Model fitting and parameter estimation

PET data were selected to fit the model as PET is superior over other techniques, such as microdialysis, that have been used to determine the cocaine distribution and its time course in living subject (human). In addition, PET imaging analysis can reveal the variation of cocaine concentration in brain starting from seconds after cocaine is injected into a living subject. Therefore, the theoretical model was fitted to the experimentally observed data reported by Fowler et al. [37] These PET data were chosen based on several reasons. First, the PET data were obtained for human subjects, which is consistent with kcat and KM of human BChE that we have been studying in our lab [28], [29], [30], [31], [32]. Second, the cocaine concentrations in plasma at various time points were also measured for the same subject(s) along with the PET measurement. In addition, the time course of cocaine appearing in the striatum of brain [37] is consistent with the time course of the mean subjective “high” in human subjects reported by Cook et al., [42] a well-documented euphoria experienced after the intravenous (i.v.) administration of cocaine.

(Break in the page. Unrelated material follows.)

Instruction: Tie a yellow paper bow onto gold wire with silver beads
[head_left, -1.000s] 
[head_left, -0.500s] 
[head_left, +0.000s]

The experimental data – uptake and clearance of the [11C]cocaine radioactivity in the human corpus striatum over a 35-minute period after the injection of [11C]cocaine depicted in Figure 2 of the previous report [37], and the relative concentration of [11C]cocaine in human plasma depicted in Figure 4A of the previous report [37] – were digitized for fitting with the results obtained from the theoretical pharmacokinetic simulation. Although the experimental data for uptake and clearance of the [11C]cocaine radioactivity in the human cerebellum were also available, we chose not to directly model these data in our finally generated model because cocaine always had the highest concentration in the striatum [37], [43]. To include the uptake and clearance of radioactivity in the human cerebellum, one more compartment and three additional parameters would need to be included in the pharmacokinetic model. The extra parameters would add some additional flexibility (and also uncertainty) to the model during the calibration of the model parameters. The difference for the distribution of (−)-cocaine in brain other than striatum can be corrected by adjusting the volume parameter Vb during the model fitting.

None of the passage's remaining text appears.